After attending journalism school in Great Lakes, Conick was assigned to the 29 Palms Marine Base in California where he was the editor of the newspaper. His next assignment was to Far East Network Radio in Iwakuni, Japan, where he moved from announcer to station manager.
In 1964, Conick went to Vietnam to write the first radio show about Marines in that country. Upon his return to the United States, he was assigned as public affairs NCO in Philadelphia. He returned to Vietnam in 1968 as a combat correspondent taking part in 15 combat operations. Conick was a Marine Corps spokesman at Kae Sahn during it 99-day siege by North Vietnamese forces.
He was awarded the Secretary of Navy Achievement Medal.

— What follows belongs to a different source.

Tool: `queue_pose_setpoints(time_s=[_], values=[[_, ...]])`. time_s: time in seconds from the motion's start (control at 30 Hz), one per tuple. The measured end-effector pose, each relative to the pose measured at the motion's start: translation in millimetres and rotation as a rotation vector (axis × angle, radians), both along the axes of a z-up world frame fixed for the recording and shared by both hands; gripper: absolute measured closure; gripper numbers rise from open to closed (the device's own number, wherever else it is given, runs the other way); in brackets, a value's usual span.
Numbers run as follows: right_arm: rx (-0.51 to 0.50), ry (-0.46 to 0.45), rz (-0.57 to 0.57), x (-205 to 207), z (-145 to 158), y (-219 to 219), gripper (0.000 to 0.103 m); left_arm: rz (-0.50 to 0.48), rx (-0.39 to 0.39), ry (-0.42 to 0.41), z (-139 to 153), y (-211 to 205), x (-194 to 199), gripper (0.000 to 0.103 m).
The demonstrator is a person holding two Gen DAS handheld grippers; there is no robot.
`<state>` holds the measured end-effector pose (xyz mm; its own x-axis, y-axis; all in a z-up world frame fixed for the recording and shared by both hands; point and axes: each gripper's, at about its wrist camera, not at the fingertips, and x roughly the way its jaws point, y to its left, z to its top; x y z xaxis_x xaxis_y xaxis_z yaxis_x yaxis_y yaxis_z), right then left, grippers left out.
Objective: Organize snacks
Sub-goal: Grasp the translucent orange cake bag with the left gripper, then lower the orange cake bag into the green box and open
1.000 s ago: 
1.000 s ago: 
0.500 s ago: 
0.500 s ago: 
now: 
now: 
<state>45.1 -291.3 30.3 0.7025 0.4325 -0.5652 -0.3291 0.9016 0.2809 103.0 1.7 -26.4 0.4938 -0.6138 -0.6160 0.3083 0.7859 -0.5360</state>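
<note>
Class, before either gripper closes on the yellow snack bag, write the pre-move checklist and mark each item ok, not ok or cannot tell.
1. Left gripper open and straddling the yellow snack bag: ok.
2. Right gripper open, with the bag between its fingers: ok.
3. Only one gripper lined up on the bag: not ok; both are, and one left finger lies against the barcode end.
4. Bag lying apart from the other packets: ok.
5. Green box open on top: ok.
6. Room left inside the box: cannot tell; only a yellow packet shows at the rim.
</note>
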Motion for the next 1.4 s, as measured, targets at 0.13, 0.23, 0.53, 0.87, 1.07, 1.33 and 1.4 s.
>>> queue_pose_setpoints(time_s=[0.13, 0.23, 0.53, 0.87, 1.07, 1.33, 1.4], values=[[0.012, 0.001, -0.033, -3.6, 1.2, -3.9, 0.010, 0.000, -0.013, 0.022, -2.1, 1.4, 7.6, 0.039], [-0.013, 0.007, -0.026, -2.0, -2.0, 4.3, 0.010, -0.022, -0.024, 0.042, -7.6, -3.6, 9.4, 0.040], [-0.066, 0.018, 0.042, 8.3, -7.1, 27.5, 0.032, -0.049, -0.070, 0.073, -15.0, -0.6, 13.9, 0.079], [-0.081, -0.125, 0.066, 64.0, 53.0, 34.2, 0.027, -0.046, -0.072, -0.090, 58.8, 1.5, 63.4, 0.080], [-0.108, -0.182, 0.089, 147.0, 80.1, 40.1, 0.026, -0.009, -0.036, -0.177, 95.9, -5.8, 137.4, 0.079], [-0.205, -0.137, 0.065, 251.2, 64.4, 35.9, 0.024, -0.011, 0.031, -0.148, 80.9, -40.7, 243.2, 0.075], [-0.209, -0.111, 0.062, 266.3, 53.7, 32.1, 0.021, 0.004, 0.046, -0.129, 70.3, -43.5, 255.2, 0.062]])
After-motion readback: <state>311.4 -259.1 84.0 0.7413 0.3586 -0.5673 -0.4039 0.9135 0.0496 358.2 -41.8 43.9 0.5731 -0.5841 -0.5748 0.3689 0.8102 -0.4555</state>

The correspondent returned to the United States, serving in Detroit as public affairs NCO. He retired from the Marines in 1974 in Beaufort, as NCO in charge of public affairs at the Marine Corps Air Station.
Conick was news coordinator of The Catholic Banner, the Diocese of Charleston’s newspaper, for 18 years. During that time he was ordained a deacon. While at Corpus Christi Church in Lexington, he served on the board and as president of Lexington Interfaith Community Service, an outreach program.
Conick became a book editor for the IRI/Skylight training group in Arlington Heights. He later worked for the Journal and Topics Newspaper in Des Plaines where he covered Mt. Prospect and Prospect Heights until 1997.
An illness forced the journalist to retire from newspapers after 40 years and 23 years of active diaconate ministry. His last parish assignment was at St. Theresa.
Conick is survived by his wife of 40 years, Marianne Van Stelle Conick; a son, John Jr. of Waukegan; two daughters, Carol Conick of Lexington and Katherine Conick of Streamwood; an adopted daughter, Patty Elkins; an adopted granddaughter, Erica Elkins, both of Lexington; and two sisters, Geraldine Bellanca of Glencoe and Maureen Berger of Waconda.
In lieu of memorials, donations are requested for the Chicago Archdiocesan Diaconate Training Program, 1025 N. Columbian, Oak Park, IL 60302.